# Help 4 AM alarm



## Startingover (Apr 18, 2012)

Fire alarm went off. I have 4. Of course no spare batteries. Huge sheet of installation instructions. 

First it said fire. Half hr later. CO warning. Now it just says low battery. 

Its hardwired. Is there anyway to shut it up until motning?

I took all batteries could find out of remotes. Evidently they were old.


----------



## SeniorSitizen (Sep 10, 2012)

It was time to get up, but consider trading it for a rooster. At least you can wring his neck and shut him up.:vs_laugh:


----------



## Startingover (Apr 18, 2012)

Oh my gosh. I’ve never been up this early. It began at 3:30 am. It’s now 5:30 an I just got to Walmart. Its my fault. New alarms were put in 5 yrs ago so I should have expected this. 

Theres one inside bedrooms and another outside bedrooms in the halls.


----------



## chandler48 (Jun 5, 2017)

If it is hardwired, taking the batteries out only exacerbated the problem. The batteries are for back up, and the units sense they need them. Good that you went to get batteries rather than turning them off. Welcome to morning !!


----------



## Startingover (Apr 18, 2012)

Sheesh, 2 1/2 hours but think its fixed. Seems the green light must blink if batteries are low. I couldn’t tell which one it was, couldn’t see with step stool had to go in garage an get big ladder. Then I’d taken batteries out of flashlight an couldnt see. Theres little red levers inside that had to be pushed down. Not sure their purpose.


----------



## Nealtw (Jun 22, 2017)

The little levers are there so it knows if you don't have a battery in there. Likely causes more blinking.


----------



## fireguy (May 3, 2007)

Kidde smoke alarms? You might try vacuuming the dust, or using a can of pressurized air. Or just give up and replace the bad ones.


----------



## Startingover (Apr 18, 2012)

Why didn’t it first begin by saying “low battery” instead of saying “fire”? It wasn’t until I replaced the original 5 yo batteries with some used batteries that it started saying “low batteries”.

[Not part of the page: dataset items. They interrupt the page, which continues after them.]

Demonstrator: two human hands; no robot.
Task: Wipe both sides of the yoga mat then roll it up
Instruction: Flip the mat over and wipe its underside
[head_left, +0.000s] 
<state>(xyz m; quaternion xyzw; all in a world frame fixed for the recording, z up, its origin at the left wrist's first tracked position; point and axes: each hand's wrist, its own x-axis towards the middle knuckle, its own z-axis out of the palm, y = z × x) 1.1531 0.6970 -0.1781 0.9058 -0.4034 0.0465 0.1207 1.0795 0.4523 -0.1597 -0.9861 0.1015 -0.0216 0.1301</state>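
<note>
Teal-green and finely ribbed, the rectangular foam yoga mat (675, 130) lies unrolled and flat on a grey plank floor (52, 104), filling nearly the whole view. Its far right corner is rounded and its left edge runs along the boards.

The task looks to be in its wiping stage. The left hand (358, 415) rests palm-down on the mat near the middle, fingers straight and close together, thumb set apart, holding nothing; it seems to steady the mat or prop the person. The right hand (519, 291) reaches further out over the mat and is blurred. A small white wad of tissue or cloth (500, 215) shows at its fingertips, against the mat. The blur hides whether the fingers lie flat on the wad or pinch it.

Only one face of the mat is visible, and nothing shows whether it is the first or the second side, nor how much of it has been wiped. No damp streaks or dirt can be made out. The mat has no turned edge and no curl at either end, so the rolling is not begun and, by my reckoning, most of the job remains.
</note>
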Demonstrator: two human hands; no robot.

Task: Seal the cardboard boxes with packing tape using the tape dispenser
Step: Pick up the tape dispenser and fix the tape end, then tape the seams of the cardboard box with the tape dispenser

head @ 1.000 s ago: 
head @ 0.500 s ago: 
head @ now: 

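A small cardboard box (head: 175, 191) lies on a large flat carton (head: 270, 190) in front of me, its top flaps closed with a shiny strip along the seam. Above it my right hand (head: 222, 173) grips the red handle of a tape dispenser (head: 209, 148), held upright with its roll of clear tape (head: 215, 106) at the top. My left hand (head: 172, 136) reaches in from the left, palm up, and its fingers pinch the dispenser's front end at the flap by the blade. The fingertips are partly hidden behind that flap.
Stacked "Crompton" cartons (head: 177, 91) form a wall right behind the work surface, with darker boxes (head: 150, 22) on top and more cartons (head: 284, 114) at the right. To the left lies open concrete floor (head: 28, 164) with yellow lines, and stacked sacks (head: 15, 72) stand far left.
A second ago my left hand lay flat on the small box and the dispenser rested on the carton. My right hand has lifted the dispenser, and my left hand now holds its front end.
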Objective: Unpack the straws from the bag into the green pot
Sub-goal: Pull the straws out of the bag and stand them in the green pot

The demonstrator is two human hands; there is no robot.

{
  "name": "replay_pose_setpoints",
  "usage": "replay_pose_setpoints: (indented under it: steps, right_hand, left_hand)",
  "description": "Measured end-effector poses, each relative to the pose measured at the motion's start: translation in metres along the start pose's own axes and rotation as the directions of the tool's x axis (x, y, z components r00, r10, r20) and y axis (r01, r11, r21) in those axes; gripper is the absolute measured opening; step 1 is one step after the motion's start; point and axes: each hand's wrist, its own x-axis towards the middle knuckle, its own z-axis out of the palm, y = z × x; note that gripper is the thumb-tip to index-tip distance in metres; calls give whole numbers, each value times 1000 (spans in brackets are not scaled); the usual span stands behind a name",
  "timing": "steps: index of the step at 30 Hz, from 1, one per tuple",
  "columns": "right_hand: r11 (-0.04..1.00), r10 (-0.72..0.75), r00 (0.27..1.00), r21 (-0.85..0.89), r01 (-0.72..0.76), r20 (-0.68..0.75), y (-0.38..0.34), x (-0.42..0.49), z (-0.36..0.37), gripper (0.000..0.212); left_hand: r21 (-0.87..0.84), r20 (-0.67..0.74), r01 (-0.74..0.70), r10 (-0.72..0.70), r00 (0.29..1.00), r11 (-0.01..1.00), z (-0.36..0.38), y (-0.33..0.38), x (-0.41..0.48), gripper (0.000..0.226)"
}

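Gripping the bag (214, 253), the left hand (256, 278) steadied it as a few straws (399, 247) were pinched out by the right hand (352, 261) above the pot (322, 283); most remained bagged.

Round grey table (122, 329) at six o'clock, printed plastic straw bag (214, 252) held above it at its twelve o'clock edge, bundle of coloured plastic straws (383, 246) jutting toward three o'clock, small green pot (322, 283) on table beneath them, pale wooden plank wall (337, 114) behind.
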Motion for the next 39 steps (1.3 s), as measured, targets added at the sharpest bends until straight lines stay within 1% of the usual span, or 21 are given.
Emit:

From now on I’ll replace batteries every couple of years just so theh don’t wake me up again.


----------



## mark sr (Jun 13, 2017)

On the local news they recommend changing smoke detector batteries twice a year, I always thought that was overkill and change mine out every fall.


----------



## Startingover (Apr 18, 2012)

I didn't even ask for these. I had permitted work done 5 yrs ago and the electrician had to install the hard wired smoke/CO detectors to meet code.

Yes Kidde.


----------



## SeniorSitizen (Sep 10, 2012)

Startingover;5709695 Then I’d taken batteries out of flashlight an couldnt see.[/QUOTE said:


> You've been good and deserve to have one of these dropped down the chimney in just a few days. It will even meet dress code to wear to Walmart for batteries.


----------



## Startingover (Apr 18, 2012)

Senior, a headlamp! Yes and I needed Earmuffs. I have those little spongy things you mash then put in your ears. They don’t work well. 
Ha. I just pulled sweats over my pajamas to go to WM. Would I be arrested if I’d gone in my bathrobe?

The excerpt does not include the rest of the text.